Hydration indices in exertional heat stress

A.T. Garrett^1,2, N.G. Goossens¹, N.J. Rehrer¹, M.J. Patterson³ and J.D. Cotter¹, ¹School of Physical Education, University of Otago, Dunedin, New Zealand, ²College of Education, University of Canterbury, Christchurch, New Zealand, and ³Defence Science and Technology Organisation, Melbourne, Australia.

Introduction. Hydration is a multi-factorial and dynamic phenomenon relating to the volume and composition of bodily fluid compartments. Nonetheless hypohydration (lower than normal body water content) can be associated with reduced cognition and endurance exercise performance especially in the heat, and possibly with increased propensity or severity of heat illnesses. In regard to heat illness and performance, functionally relevant measures of hydration may be most validly measured during or immediately after the dehydrating stress. The reduction in body mass (%) is a traditional index of hydration, but plasma volume (PV) and plasma osmolality (Osmo_p) might be viewed as having a more functional role in maintaining homeostasis under prolonged exertional heat stress.
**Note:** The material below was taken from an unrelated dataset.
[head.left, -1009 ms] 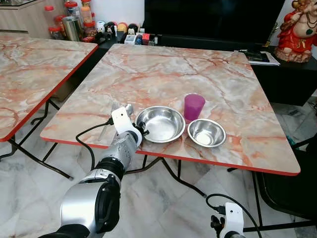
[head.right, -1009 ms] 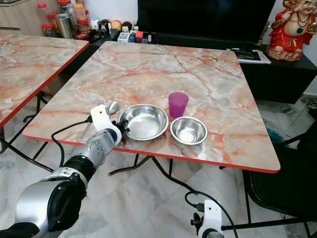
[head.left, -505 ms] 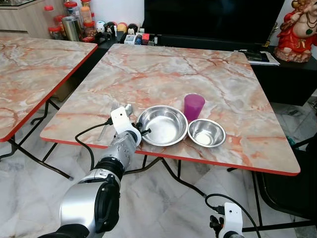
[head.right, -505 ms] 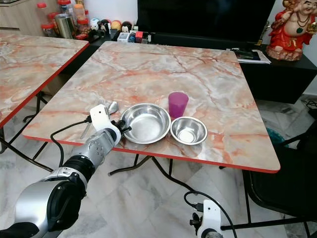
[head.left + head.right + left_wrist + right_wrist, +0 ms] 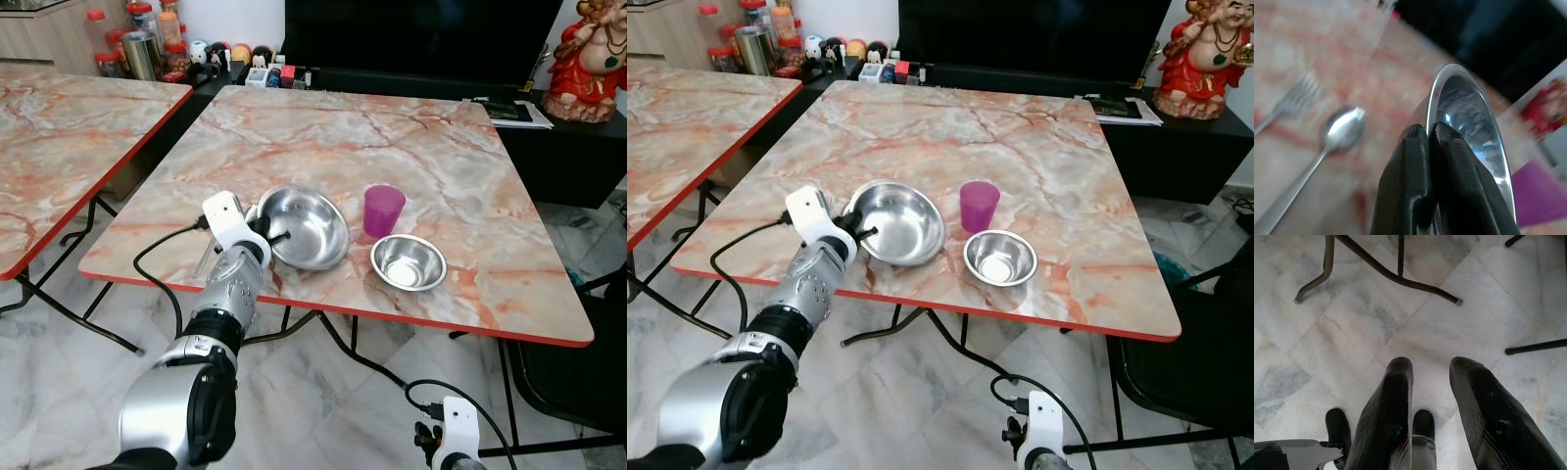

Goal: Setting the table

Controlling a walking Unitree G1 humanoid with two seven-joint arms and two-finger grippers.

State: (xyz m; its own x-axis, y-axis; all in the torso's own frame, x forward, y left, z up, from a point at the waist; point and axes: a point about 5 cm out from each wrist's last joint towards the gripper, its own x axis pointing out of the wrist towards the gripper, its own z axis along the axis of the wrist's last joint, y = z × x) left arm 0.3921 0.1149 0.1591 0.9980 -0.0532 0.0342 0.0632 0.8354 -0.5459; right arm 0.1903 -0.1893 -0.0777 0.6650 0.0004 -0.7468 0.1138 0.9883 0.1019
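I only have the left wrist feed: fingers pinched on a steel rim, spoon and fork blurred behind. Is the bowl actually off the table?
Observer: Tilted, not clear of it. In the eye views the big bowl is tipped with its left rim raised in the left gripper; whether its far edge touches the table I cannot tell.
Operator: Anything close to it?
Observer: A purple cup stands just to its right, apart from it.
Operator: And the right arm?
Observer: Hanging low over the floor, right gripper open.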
Purpose. To examine the relationship between indices of hydration during dehydrating exercise in the heat, with variable rehydration.

Methods. Eighteen males (mean ±SD age 25 ±6 y, mass 74.9 ±4.4 kg, cycling peak oxygen uptake 4.7 ±0.3 Lmin^-1) undertook two to six 90-min heat exposures involving intermittent exercise in hot humid conditions (39.5°C, 60% r.h.) or continuous exercise in warm, moderately-humid conditions (35°C, 60% r.h.), with rehydration varying from none to full water replacement orally. Hydration-related indices measured before during and after exposures included plasma indices (AVP, Aldosterone, Na⁺, Osmolality, ΔPV), thirst, urine (specific gravity (SG_U), colour, osmolality), and body mass.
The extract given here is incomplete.